◆ Task goal ◆
For every line in the data below that contains "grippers", copy the line.

◆ Collected data ◆

▬▬▬▬▬▬

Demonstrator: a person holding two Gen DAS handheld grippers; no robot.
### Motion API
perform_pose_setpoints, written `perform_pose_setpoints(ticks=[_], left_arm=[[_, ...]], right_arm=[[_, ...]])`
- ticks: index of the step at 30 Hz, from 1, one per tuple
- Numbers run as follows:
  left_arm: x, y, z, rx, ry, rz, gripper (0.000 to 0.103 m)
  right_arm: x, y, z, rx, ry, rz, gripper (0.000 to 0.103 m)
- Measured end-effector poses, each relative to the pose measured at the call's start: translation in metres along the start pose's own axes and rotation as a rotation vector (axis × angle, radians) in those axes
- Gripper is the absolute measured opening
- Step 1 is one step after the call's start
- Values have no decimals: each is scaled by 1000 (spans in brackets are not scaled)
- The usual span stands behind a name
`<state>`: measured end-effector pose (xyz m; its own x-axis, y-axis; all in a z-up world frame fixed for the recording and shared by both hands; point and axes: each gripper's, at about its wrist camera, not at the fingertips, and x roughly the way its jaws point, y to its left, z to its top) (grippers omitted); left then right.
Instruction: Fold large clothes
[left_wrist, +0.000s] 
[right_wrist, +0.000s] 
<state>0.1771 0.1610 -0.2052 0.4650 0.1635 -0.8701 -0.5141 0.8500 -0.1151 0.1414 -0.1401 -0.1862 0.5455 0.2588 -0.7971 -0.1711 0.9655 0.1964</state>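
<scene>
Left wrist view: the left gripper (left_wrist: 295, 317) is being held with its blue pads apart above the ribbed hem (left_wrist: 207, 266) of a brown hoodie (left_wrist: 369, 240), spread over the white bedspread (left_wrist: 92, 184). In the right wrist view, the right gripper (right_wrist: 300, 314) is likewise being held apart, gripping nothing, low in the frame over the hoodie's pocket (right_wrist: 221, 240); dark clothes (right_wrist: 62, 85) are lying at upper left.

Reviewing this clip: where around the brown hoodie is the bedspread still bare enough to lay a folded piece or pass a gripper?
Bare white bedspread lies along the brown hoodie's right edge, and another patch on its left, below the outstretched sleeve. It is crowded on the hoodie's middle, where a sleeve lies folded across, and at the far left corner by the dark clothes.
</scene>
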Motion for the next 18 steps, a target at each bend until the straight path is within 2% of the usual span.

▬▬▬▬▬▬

◆ Answer box ◆
Demonstrator: a person holding two Gen DAS handheld grippers; no robot.
`<state>`: measured end-effector pose (xyz m; its own x-axis, y-axis; all in a z-up world frame fixed for the recording and shared by both hands; point and axes: each gripper's, at about its wrist camera, not at the fingertips, and x roughly the way its jaws point, y to its left, z to its top) (grippers omitted); left then right.

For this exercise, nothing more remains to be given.